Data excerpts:
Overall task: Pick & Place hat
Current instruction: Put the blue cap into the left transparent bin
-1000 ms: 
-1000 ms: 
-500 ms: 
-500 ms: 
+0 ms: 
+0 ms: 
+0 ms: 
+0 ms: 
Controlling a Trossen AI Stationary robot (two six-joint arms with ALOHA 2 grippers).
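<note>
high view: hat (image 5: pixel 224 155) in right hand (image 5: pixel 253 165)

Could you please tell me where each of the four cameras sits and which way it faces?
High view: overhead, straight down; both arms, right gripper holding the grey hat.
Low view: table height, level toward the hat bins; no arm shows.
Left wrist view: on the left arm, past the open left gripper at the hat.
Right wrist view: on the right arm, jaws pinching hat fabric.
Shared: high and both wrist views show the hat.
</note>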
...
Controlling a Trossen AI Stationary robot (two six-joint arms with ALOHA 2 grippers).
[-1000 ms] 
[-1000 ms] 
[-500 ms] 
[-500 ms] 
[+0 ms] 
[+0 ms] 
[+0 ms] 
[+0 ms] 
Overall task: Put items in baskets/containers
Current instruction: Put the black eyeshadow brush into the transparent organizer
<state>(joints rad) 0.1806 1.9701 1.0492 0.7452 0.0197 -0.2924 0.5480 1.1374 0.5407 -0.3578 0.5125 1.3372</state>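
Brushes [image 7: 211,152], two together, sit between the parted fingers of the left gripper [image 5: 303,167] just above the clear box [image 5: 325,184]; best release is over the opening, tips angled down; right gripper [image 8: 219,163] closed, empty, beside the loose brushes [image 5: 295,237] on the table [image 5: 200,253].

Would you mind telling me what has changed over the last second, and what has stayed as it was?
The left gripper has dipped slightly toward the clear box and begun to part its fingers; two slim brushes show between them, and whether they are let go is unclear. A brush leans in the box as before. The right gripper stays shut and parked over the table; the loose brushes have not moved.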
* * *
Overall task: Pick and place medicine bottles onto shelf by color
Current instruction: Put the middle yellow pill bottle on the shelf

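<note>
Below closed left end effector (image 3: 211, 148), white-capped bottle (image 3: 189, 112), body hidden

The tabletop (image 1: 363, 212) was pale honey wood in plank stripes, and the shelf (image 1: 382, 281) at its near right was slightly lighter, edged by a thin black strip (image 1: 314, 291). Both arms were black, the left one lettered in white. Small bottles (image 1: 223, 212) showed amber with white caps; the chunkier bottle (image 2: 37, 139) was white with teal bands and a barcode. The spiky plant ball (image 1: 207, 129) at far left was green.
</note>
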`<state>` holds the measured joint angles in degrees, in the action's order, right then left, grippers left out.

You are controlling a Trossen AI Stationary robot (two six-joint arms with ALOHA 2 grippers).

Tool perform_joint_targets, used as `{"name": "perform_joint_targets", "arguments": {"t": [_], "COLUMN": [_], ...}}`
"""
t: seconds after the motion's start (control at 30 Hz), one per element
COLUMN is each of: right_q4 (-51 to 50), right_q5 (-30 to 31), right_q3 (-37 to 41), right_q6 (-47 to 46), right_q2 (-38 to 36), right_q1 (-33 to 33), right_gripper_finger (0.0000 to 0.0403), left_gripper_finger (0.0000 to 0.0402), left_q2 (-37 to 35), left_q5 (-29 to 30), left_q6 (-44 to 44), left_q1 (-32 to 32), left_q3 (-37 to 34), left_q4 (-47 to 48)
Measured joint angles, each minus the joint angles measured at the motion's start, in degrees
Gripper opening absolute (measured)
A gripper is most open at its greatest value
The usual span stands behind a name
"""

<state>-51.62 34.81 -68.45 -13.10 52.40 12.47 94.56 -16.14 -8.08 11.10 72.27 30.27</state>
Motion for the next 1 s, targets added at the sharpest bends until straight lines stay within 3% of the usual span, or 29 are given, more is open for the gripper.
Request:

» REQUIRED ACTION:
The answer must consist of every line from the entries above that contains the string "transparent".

» EXPECTED ANSWER:
Current instruction: Put the blue cap into the left transparent bin
Current instruction: Put the black eyeshadow brush into the transparent organizer

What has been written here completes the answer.